South Africa’s currency last traded at or above 9.30 a dollar on April 2, 2009. While the Reserve Bank doesn’t target a specific level for the rand, a weaker currency may improve the competitiveness of the nation’s exports, Governor Gill Marcus said Oct. 10.
In July, the bank surprised economists by reducing the benchmark interest rate for the first time in 20 months. The growth outlook has deteriorated since then as the worst labor unrest in almost two decades slashed mining exports while fuel prices and the weaker rand threaten to push inflation outside of the bank’s 3 percent to 6 percent target band.
“They want a slightly weaker currency to help growth,” Salomon said. “A lot of people who bought South African bonds after Citigroup included them into the index will find the position is not performing brilliantly. The discontent may hit the rand further.”
The currency weakened less than 0.1 percent to 8.9527 per dollar at 9:53 a.m. in Johannesburg. Yields on government’s 6.75 percent bonds due March rose one basis point to 6.66 percent.
The currency may strengthen against the dollar today as the decline yesterday was “overdone,” researchers at Johannesburg-based Rand Merchant Bank said in an e-mailed note to clients. “The positive global backdrop provides scope for moves back to 8.90,” it said.
A Chinese manufacturing index signaled the first expansion in 13 months, while a U.S. report showed fewer people filed applications for unemployment benefits. Leaders of the 27 EU nations gather today for negotiations in Brussels. Israel and Hamas agreed to a cease-fire after a week-long conflict. The rand will probably be the best performing of 16 major currencies in 2013, gaining 8.3 percent to 8.27 a dollar, according to the median estimate of 30 analysts in a Bloomberg survey.

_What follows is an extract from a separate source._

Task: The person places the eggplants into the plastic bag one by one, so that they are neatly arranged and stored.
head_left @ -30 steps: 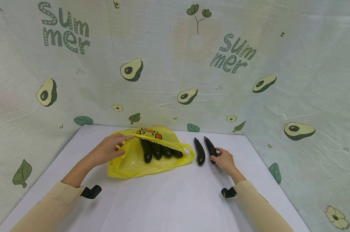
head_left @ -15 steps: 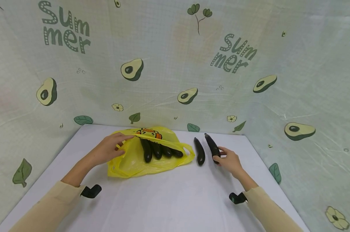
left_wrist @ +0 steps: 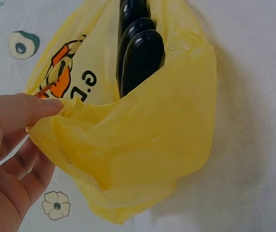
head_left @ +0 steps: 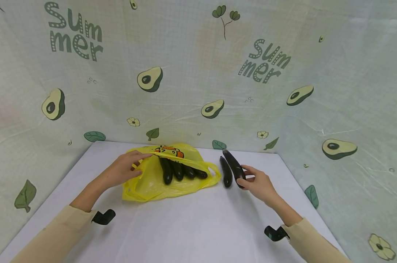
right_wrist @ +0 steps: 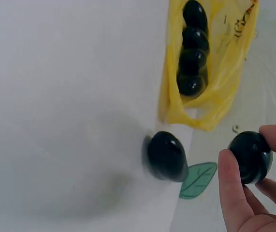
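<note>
My left hand point(head_left: 123, 170) pinches the rim of a yellow plastic bag point(head_left: 167, 191) between thumb and fingers, keeping its mouth lifted. Inside the bag several dark, glossy eggplants point(head_left: 177, 170) lie side by side, their far ends hidden under the plastic. To the right, my right hand point(head_left: 260, 185) grips another eggplant point(head_left: 233, 164) by its near end, and the far end tilts up and left. A loose eggplant point(head_left: 225, 172) lies on the table between the bag and the held one. In the right wrist view, thumb and fingers surround the held eggplant's round end point(right_wrist: 250, 157).
The white table point(head_left: 172, 233) ends at a hanging cloth point(head_left: 178, 47) printed with avocados and leaves, which also walls both sides. A black wrist mount point(head_left: 104, 217) juts from the left sleeve, and a second black mount point(head_left: 275, 233) from the right one.
My right hand has lifted its eggplant, first shifting right, then swinging the far end left over the loose one. The left hand and bag have stayed in place.
</note>
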Action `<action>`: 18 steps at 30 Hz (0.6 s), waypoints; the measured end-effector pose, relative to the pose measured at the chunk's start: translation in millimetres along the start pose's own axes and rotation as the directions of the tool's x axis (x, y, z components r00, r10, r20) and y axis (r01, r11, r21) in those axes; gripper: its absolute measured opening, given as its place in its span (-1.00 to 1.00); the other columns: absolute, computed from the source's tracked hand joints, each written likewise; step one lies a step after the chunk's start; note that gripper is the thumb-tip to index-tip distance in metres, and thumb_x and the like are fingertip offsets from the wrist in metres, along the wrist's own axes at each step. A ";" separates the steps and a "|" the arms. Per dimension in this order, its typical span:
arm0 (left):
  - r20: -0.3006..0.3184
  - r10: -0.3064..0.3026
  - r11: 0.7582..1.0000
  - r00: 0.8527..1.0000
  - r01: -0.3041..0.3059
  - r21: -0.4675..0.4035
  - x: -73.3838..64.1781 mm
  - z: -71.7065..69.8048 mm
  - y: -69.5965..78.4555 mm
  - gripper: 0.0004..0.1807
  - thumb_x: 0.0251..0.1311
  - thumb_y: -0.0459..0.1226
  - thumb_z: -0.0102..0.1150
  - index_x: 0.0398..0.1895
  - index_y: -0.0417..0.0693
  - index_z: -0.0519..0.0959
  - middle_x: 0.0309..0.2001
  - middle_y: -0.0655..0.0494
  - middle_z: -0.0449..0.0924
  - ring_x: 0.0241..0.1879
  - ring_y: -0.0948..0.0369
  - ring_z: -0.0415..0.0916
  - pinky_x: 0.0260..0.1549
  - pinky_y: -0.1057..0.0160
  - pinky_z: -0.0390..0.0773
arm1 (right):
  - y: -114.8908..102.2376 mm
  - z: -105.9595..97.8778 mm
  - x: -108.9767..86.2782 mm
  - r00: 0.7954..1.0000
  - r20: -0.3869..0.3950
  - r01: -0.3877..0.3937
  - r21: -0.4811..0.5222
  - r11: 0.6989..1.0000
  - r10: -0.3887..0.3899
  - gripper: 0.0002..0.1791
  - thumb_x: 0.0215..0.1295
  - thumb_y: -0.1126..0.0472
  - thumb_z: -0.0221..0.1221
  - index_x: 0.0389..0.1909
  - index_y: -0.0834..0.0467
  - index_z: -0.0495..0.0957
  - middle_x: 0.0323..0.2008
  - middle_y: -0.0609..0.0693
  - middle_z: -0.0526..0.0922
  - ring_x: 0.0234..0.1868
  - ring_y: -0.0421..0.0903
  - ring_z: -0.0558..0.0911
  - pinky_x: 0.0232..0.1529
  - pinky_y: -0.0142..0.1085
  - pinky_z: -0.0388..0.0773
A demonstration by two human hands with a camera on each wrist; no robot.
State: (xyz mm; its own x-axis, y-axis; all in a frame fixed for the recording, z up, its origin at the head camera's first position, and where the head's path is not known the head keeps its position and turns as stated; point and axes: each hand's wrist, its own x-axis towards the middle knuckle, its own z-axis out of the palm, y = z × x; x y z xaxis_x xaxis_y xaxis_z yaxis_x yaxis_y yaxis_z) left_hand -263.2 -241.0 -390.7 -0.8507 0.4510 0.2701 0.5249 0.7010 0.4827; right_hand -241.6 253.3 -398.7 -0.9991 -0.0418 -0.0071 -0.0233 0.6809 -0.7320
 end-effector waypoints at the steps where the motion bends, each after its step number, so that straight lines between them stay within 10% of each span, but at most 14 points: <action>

Inflation accelerated to 5.6 percent in October from 5.5 percent a month earlier, Pretoria-based Statistics South Africa said on its website yesterday. The median estimate in a Bloomberg survey of 23 economists was 5.4 percent. The central bank’s Monetary Policy Committee meets today to review borrowing costs.

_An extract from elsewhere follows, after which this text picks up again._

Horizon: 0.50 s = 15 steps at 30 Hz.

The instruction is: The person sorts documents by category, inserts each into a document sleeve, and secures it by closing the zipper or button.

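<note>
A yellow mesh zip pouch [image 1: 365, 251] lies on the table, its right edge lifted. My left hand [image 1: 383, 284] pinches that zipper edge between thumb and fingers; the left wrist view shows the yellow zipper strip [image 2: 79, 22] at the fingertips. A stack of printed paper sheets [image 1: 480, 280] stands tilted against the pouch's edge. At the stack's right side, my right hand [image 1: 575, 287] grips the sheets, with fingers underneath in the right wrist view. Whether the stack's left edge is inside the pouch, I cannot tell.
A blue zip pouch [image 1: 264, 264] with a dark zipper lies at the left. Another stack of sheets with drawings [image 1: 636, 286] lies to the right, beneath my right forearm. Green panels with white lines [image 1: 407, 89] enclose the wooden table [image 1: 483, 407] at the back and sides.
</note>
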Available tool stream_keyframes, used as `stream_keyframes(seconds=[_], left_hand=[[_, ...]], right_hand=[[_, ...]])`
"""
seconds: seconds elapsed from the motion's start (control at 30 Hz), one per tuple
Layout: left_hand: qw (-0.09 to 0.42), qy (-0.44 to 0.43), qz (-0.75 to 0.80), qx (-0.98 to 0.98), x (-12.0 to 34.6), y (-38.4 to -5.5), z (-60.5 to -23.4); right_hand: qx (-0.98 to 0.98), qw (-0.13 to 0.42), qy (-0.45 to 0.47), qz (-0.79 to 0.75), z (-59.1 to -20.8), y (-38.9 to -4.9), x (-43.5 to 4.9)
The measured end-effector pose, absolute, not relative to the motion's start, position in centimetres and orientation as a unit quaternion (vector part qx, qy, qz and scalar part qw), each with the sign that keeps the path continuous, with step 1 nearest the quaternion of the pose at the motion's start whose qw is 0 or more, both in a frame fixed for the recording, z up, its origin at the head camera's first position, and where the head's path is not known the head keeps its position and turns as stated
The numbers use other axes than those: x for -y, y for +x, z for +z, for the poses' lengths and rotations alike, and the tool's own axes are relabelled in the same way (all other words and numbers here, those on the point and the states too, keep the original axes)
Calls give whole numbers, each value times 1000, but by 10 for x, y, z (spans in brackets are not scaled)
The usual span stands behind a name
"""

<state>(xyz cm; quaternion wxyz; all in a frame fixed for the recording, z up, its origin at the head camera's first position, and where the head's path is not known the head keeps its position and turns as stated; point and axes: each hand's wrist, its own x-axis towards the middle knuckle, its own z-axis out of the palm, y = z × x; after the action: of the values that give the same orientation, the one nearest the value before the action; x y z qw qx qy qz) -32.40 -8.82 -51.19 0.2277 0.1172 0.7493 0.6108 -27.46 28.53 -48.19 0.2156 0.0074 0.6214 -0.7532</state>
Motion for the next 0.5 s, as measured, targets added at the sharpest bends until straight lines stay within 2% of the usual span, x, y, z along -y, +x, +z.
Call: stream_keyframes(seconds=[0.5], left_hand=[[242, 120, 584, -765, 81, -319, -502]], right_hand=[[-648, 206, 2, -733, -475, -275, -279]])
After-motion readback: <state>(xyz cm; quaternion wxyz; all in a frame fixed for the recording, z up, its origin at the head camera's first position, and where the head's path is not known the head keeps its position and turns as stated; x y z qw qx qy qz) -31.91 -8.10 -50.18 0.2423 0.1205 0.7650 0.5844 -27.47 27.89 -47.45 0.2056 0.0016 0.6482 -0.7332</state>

“The Reserve Bank will leave interest rates unchanged,” Annabel Bishop, a Johannesburg-based economist at Investec Ltd., said in e-mailed comments. “Inflation is likely to continue to rise this year,” exceeding the target range “for a significant period in 2013,” she said.
The MPC will retain the key rate at 5 percent, the lowest level in more than 30 years, according to all 23 economists in a Bloomberg survey.

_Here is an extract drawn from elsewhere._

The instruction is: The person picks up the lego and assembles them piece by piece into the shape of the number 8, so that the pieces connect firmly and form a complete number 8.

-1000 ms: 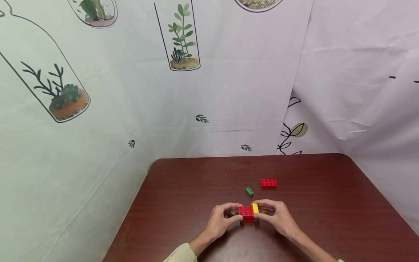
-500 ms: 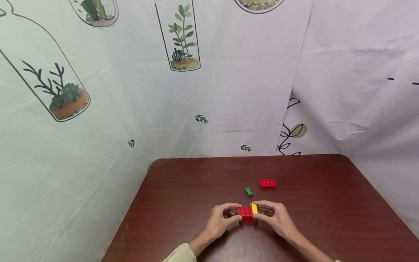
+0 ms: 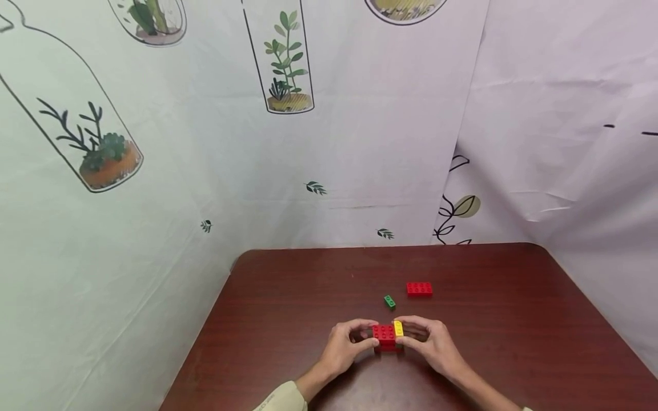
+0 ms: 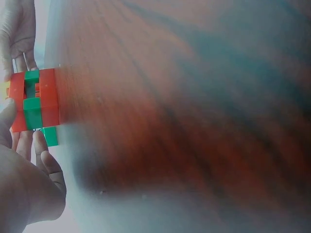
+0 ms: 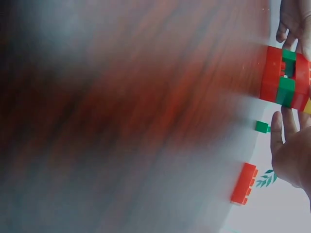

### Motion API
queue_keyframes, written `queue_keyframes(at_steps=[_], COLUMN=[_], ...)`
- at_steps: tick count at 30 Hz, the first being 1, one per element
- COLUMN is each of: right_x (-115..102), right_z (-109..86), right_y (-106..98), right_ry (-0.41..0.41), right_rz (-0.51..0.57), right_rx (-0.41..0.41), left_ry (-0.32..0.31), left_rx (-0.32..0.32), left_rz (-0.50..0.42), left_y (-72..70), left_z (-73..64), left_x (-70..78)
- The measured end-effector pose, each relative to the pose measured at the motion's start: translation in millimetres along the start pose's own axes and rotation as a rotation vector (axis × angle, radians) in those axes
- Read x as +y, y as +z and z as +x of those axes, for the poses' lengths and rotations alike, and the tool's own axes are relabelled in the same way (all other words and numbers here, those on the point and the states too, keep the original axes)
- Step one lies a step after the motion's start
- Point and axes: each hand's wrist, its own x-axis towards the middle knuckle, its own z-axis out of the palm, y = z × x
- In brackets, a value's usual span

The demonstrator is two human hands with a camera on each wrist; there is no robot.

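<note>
A small stack of toy building bricks stands on the table in front of me. Its red lower brick (image 4: 49, 99) and red upper brick (image 3: 382, 331) are kept apart by a green brick (image 4: 33, 114) at each end, with a gap between. On top, at the right end, sits a yellow brick (image 3: 398, 329) with two studs. My left hand (image 3: 342, 346) grips the left end of the stack between thumb and fingers. With thumb and index finger my right hand (image 3: 436, 344) pinches the yellow brick; its other fingers stretch behind the stack.
Beyond the hands, a small green brick (image 3: 389, 302) and a red brick (image 3: 419, 289) with several studs lie loose on the brown table (image 3: 288, 291). A white cloth (image 3: 349, 160) printed with plants hangs behind the table's far edge.
</note>
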Motion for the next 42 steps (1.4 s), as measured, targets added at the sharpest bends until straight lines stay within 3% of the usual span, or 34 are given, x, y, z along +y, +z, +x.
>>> queue_keyframes(at_steps=[11, 17, 22, 31, 37, 42], right_x=[-1, -2, -2, -4, -2, -3], right_z=[0.5, 0.9, 1.9, 3.4, 2.9, 3.2], right_y=[-4, -5, -5, -3, -1, 0], right_ry=[0.109, 0.113, 0.122, 0.12, 0.146, 0.165], right_rz=[0.084, 0.085, 0.088, 0.101, 0.083, 0.088], right_rx=[-0.044, -0.057, -0.068, -0.087, -0.075, -0.075], left_ry=[0.021, 0.046, 0.059, 0.047, -0.021, -0.082], left_rx=[-0.009, -0.055, -0.065, 0.06, 0.151, 0.196], left_rz=[-0.027, -0.017, -0.056, -0.1, -0.184, -0.235], left_y=[2.0, -1.5, -4.7, -3.6, 4.2, 11.2], left_z=[0.6, 1.3, 9.9, 34.5, 50.3, 62.9], left_x=[2.6, 3.5, 5.9, 11.1, 17.4, 14.2])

Two-year interest-rate swaps, used to lock in borrowing costs, climbed six basis points, or 0.06 percentage point, to 5.07 percent after the inflation data was released, signaling that investors are pricing in a chance of an increase in borrowing costs over the next two years.
The rand’s three-month implied volatility against the dollar dropped six basis points yesterday to 13.8 percent, indicating that options traders expect smaller swings in the currency in the coming months. The rand’s volatility remains the highest out of emerging-market and major currencies monitored by Bloomberg.
The currency’s underperformance against emerging-market peers “tells us that the local unit remains exceptionally vulnerable,” researchers at Tradition Analytics said in a note. “It only goes to reaffirm the argument for anticipating further rand weakness in the weeks and months ahead.”